Suite à notre baiser, Julia semblait ailleurs, elle semblait heureuse, mais à travers ses yeux je pouvais voir une tristesse profonde. Son sourire masquait-il des tourments que je ne pouvais pas voir ? Je sentais un poids dans mon cœur en voyant cette dualité d'émotions sur son visage. Je la vis glisser une de ses mèches de cheveux rebelles derrière son oreille. Était-ce un moyen de dissimuler ses émotions derrière une façade de normalité ? J'étais troublé par cette observation, me demandant ce qui pouvait bien la tourmenter au point de dissimuler sa véritable détresse derrière ce geste anodin. Et pourtant cela la rendait irrésistible.

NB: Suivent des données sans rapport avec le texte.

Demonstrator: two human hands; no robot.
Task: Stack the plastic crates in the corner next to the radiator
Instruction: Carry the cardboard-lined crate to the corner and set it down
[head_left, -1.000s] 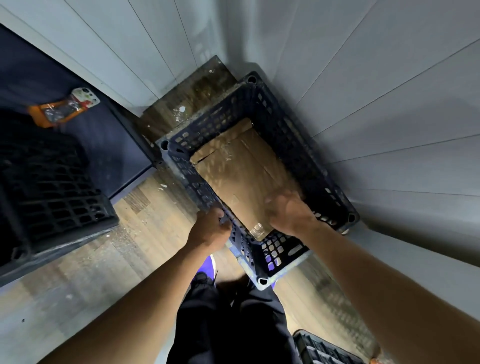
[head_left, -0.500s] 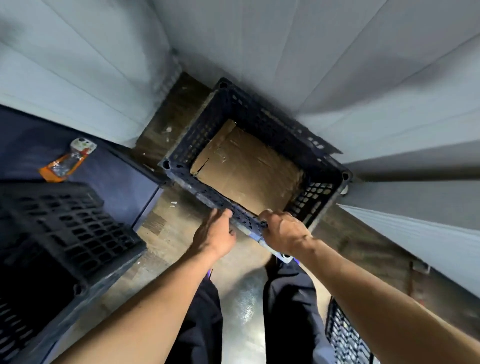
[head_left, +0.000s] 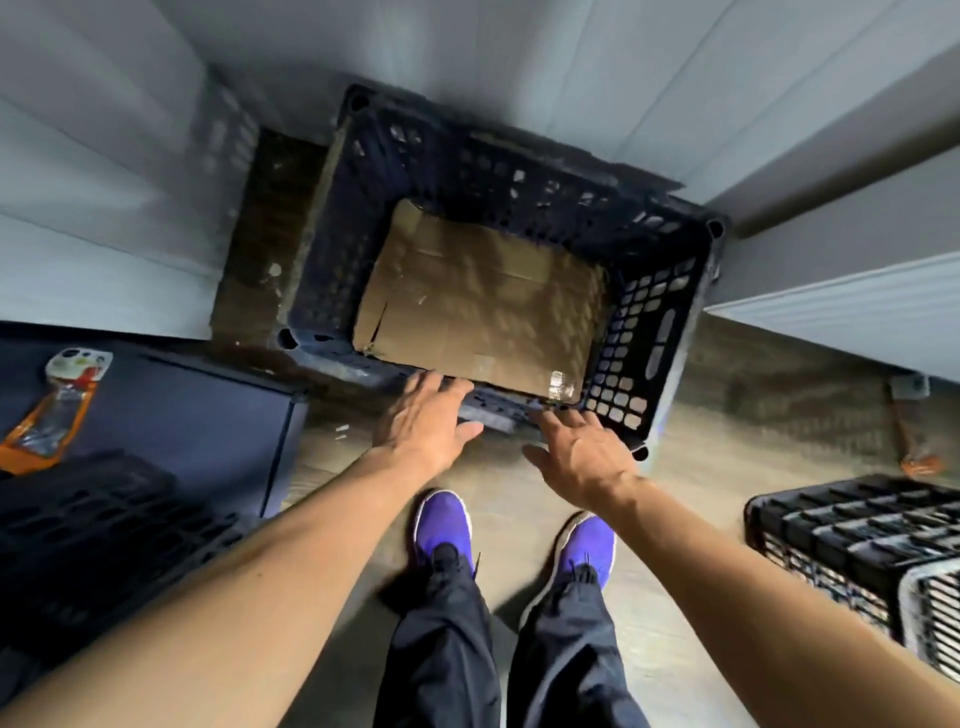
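Against the corner walls (head_left: 519, 52) stands the crate (head_left: 649, 332); left hand (head_left: 421, 421), right hand (head_left: 587, 452) at its near rim, fingers (head_left: 432, 383) apart.

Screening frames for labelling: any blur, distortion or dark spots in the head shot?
Head view: motion blur smears the left hand, right hand and blue crate; wide-angle lens bends the wall panels; the black crate at left sits in shadow; tape on the cardboard glints.
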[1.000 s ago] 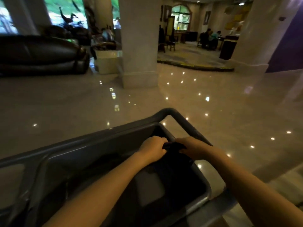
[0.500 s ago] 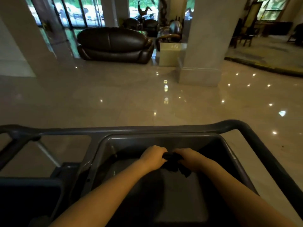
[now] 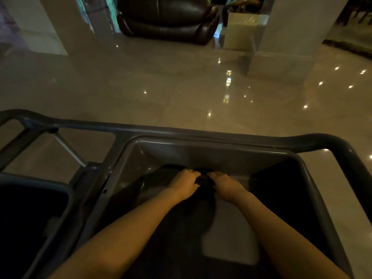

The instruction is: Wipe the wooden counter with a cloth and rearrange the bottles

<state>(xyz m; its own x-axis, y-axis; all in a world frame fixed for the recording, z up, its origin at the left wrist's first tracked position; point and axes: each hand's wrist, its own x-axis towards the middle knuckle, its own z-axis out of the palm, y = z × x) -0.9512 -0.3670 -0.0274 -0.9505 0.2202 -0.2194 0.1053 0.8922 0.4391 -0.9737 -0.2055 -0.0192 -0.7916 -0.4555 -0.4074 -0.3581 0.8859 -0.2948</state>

- Je n'ai pas arrêté de penser à toi après notre rendez-vous et je m'en suis voulu de t'avoir laissé sur le pas de ma porte sans même t'embrasser. Enfin bref, je voulais que tu saches que je t'appréciais beaucoup et j'aimerais vraiment que l'on continue de se voir en dehors du boulot.

Est-ce que c'était sa façon de me montrer qu'elle m'aimait ? Si c'était le cas, cela ne me dérange pas, loin de là. Il était évident que je voulais aussi continuer de la voir en dehors des heures de travail, mais j'aurais voulu mettre les choses au clair. Savoir ce que l'on est l'un pour l'autre. Malheureusement il était bien trop tôt pour parler de ça. Je devrais peut-être lui proposer une autre sortie, qui cette fois-ci, correspondrait mieux à notre situation financière actuelle. Ce n'était pas une question d'avarice, mais plutôt de bon sens. La fête foraine avait été une belle expérience, mais il était nécessaire de penser à l'avenir et de trouver un équilibre entre mes envies et mes moyens.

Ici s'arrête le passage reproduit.